Primary goal of PSI ? structural coverage of large protein families:The bioinformatics groups of the PSI centers, in collaboration with broad community of researchers from sequence and structure analysis fields, are working on the development of the structure-centric definition of a protein family. The first, community wide meeting on this topic would take place in Bethesda,MD on June 26/27 2006 http://www.nigms.nih.gov/News/Meetings/PSI-TargetSelection2006.htm. In the meantime, 1269 PFAM families without structural coverage have been selected as PSI structure determination targets and divided between the four large-scale PSI centers. JCSG was assigned 271 families from this group and currently solved 22 of them. An additional group of 397 new families have been identified by bioinformatics groups of the PSI centers and will be divided between the centers in May 2006. Many of the families from this group have homologs in both prokaryotes and eukaryotes and/or in T. maritima , thus also fit specific research goals of JCSG.
Secondary goal of PSI ? fine-grained structural coverage of specific protein families:Multiple proteins from selected protein families are targeted to provide more detailed information about the structural divergence within the family. The main reason for this is to gain more information about biomedically important protein families, but also to provide material for the improvement of modeling methods. JCSG aims at spending approximately 30% of its efforts on the fine grained structural coverage goals.

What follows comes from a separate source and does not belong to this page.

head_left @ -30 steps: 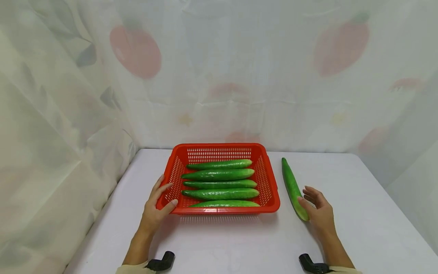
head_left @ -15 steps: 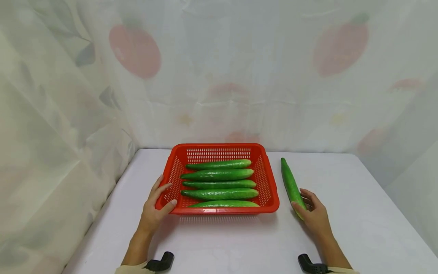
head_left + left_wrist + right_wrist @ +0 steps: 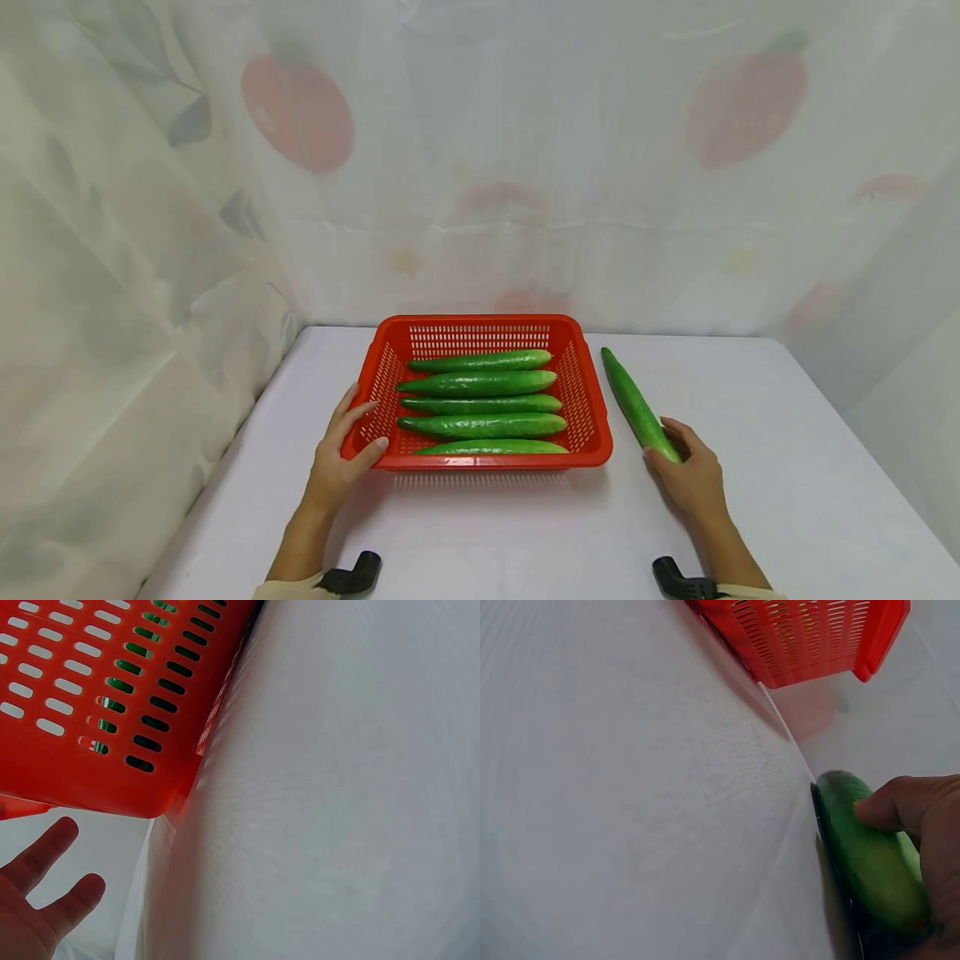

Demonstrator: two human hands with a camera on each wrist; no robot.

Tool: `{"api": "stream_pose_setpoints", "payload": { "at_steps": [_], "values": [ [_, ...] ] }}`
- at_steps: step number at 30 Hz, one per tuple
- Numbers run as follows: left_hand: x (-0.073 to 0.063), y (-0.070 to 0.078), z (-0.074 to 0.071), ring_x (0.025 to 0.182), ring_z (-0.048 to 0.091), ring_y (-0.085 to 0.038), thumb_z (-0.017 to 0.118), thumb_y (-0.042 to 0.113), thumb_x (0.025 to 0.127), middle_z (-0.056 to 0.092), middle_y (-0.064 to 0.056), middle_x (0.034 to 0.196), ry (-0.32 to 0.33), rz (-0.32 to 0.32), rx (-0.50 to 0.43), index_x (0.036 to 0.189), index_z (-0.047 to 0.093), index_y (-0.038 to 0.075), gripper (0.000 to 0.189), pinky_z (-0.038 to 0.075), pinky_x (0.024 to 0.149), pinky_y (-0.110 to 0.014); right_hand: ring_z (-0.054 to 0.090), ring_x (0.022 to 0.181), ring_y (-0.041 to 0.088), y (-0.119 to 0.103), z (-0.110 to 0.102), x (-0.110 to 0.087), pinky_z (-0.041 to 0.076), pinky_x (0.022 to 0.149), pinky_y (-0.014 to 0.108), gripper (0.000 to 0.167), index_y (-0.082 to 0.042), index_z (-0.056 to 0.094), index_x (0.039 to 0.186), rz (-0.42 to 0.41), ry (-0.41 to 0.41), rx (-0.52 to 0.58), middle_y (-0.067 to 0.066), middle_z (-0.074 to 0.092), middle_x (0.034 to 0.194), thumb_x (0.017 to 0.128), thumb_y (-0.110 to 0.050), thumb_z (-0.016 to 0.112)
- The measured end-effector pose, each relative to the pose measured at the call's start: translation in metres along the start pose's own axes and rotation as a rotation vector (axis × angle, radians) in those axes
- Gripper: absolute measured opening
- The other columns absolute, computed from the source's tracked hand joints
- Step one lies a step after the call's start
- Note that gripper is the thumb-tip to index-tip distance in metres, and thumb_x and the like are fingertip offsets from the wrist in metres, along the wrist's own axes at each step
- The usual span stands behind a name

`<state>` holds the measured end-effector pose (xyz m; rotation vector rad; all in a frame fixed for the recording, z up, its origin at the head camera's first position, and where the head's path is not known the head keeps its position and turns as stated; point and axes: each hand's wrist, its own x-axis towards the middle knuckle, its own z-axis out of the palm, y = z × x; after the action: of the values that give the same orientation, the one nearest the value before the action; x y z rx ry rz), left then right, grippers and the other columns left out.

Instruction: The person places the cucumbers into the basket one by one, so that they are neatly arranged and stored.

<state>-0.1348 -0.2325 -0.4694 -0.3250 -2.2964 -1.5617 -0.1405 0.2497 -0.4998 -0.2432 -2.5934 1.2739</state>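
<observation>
The loose cucumber (image 3: 634,406) is long, slim and glossy green, its near end paler, lying on the white desk (image 3: 787,467) just right of the red basket (image 3: 596,433). It runs slantwise, tapered tip toward the desk's far edge and leaning to the basket, near end toward the front edge. The right hand (image 3: 690,475) grips that near end, thumb over the top, fingers curled around it.

Both bare forearms reach forward; the left hand (image 3: 339,454) lies spread, fingers straight; the right hand (image 3: 688,477) curls, gripping.
</observation>
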Motion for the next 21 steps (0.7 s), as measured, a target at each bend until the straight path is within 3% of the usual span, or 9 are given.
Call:
{"api": "stream_pose_setpoints", "payload": {
  "at_steps": [10,16,21],
  "values": [
    [-0.001,-0.001,-0.001,0.141,0.021,-0.028,0.07,0.006,0.083,0.024,-0.005,0.156,0.004,0.008,-0.006,0.133,0.055,0.004,0.052,0.029,0.098,-0.013,0.05,0.11,0.031,-0.001,-0.003,0.0,0.037,0.085,0.043,0.045,-0.005,0.057,0.132,0.117,0.07,0.126,0.019,0.055,0.13,0.089,-0.013,0.066],
    [-0.002,-0.001,-0.001,0.141,0.021,-0.028,0.07,0.006,0.083,0.024,-0.006,0.156,0.008,0.005,-0.002,0.133,0.055,0.004,0.052,0.028,0.098,-0.013,0.044,0.117,0.027,-0.004,-0.009,0.001,0.035,0.09,0.043,0.047,-0.011,0.055,0.137,0.197,0.067,0.199,0.014,0.051,0.136,0.093,-0.023,0.063],
    [-0.001,-0.001,-0.001,0.141,0.021,-0.027,0.07,0.007,0.083,0.024,-0.004,0.156,0.004,-0.003,-0.005,0.132,0.055,0.004,0.051,0.027,0.1,-0.014,0.044,0.109,0.02,-0.011,-0.017,0.002,0.039,0.084,0.025,0.045,-0.009,0.056,0.136,0.211,0.1,0.304,0.011,0.052,0.131,0.092,-0.019,0.064]
  ]
}}
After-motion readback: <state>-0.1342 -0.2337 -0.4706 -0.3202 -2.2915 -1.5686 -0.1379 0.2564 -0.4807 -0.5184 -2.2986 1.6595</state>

JCSG target selection strategy ? optimizing for success:Protein Structure Initiative revolutionized many aspects of structural biology research, among them access to data on structure determination, including information on failed attempts. This in turn allowed large scale data mining and learning to identify protein physicochemical features correlated with success in structure determination. Our analysis suggests that in most protein families only a small percentage of proteins could be successfully crystallized without extensive sequence modification. In selecting individual protein targets for structure determination, JCSG attempts to identify protein most likely to yield well diffracting crystals. Distribution of such proteins is relatively broad between different organisms and while some organisms have much higher percentage of crystallizable proteins, a large number of target genomes are needed to assure optimal choice of targets from every interesting protein family (see JCSG target genomes).
Target feasibility categories based on the analysis of TargetDB
JCSG production pipeline
Strategy:The T. maritima full genome analysis has enabled sufficient flow through the pipeline to facilitate its assembly and testing. This high volume of targets through the pipeline has not only helped the development of automation of the individual process stages but also global pipeline processes such as target tracking, process optimization, and information management.